先程の轟音は彼が私を助けるために機体のブースターを使った噴射音だったようだ。
「…こんな間抜けなレイヴン初めて見たな」
呆れたような、いや明確に呆れた声がインカムに響く。
九死に一生を得たが、これは恥ずかしい。
「あ、あぁありがとう、ございます…」
「どうも締まらんな…」
その声はさっきほど冷たくなく、少し柔らかくなっていた。
「確認するが本当に遭難しただけなのか」
私を掌に乗せたままそう聞いてきたので、何度も首を縦に振って答えた。
分かってくれたかな。
「そうか…まあ良い」
そう言うと、彼はゆっくりと左腕を持ち上げ、私の機体の上に優しく戻してくれた。
今度は飛ばされないようにハッチにしがみつきながらコックピットに潜り込む。内部は砂だらけだったが、何とか操作は出来そうだ。
しかしあんなに警戒していたのに助けてくれた上に、少しとは言えまだ武装を残している機体に私を戻して良かったのだろうか。私に背中を撃たれたり…いや、そんなことをする気は無いが、そんな心配はしていないのだろうか。自分で助けてと言っといて何だが、不安になって聞いてみると、アンタみたいな間抜けに遅れは取らないと言われてしまって渋い顔。まあ実際多分返り討ちだろうけども。

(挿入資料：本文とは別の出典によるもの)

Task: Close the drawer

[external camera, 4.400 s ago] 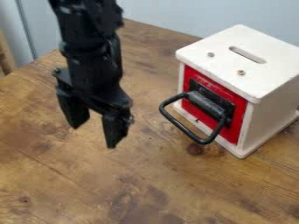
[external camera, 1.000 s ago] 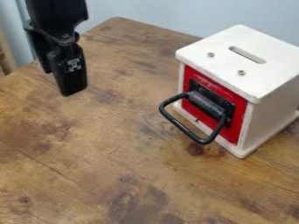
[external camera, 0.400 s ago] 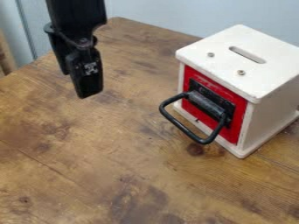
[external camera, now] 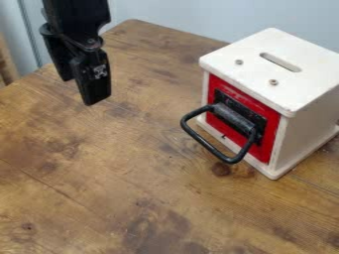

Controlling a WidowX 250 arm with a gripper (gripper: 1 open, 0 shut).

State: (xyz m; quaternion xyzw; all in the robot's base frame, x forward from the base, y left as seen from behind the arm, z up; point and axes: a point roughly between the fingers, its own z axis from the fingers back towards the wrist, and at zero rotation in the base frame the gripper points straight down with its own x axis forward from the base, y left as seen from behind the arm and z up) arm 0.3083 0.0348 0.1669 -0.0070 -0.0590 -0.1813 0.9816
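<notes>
The wooden tabletop (external camera: 126, 184) fills most of the frame, running from the lower edge up to a far edge that slants down toward the right behind the box and down toward the left side. Its surface is a warm brown with streaky grain, thin dark seams between the boards, and dark knots: one at the bottom left, one near the lower middle, and another just below the black handle (external camera: 219, 152). Beyond it, a pale grey-blue wall (external camera: 185, 15) spans the top of the frame, with light and dark upright strips in the upper left corner. The cream-white box (external camera: 284, 69) stands on the wood at the right, its top bearing a slot and two small round metal fittings. The drawer (external camera: 267, 132) is in the box's front, right of centre in the frame, its red front facing the lower left, with the looped handle reaching out over the tabletop. In the upper left, the black claw (external camera: 82, 87) hangs above the wood, well apart from the drawer, its fingers spread, one seen nearer than the other, and nothing shows between them. Soft shading lies along the box's right-hand side.
</notes>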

そんな話をしつつ、私が機体の再起動に手間取っている間にもう彼のACは歩き出していた。
「付いて来い」
ジェネレーターに火を点け慌てて追いかける。
少し歩いたあたりであることを思い出したので聞いてみた。
「あ、あの」
「なんだ」
「私エネって言います。本名じゃないんですけど…」
「ふむ」
「……あの、あなたのことは何て呼べば良いんでしょう…」
沈黙が帰ってきた。
これは聞いちゃいけなかったかな…レイヴンのマナーというヤツだろうか。
ヒヤヒヤしながら待つ。どうしよ…どうしよ…
しばらくして、無線に微かにクツクツという異音。何の音かと思っていると、それが彼の笑い声だと気がついた。
「…クク…フフフ…」
笑われてる。
「あの…」
「フフ…いや済まん、そんなこと聞かれたのは初めてでな」
「はぁ」
「…レイヴンは互いをレイヴンと呼び合う。それ以上を知る必要は無いからな」
「なんだか寂しいですね」
これは素直な感想だ。名前も呼び会えないなんて。
「まあどう思うかは自由だが。俺のことは好きに呼ぶと良い」
好きに、と言われても。しかしこんな話をされると意地でもレイヴンと呼びたくなくなってしまうではないか。さあなんて呼ぼうか…
「…おじさん」
「ん」
「おじさんと呼びます。よろしくお願いします」
滅茶苦茶失礼なことを言ったと思う。しかしレイヴンとは呼びたくない。おそらく声からして男性だろうということしか彼のことを知らないが、思いついたのがこれしかなかったのだ、仕方がない。
多分この時の私の目は据わっていただろう。
「変な奴」
そう言う彼、おじさんの声は不思議と嫌そうではなかった。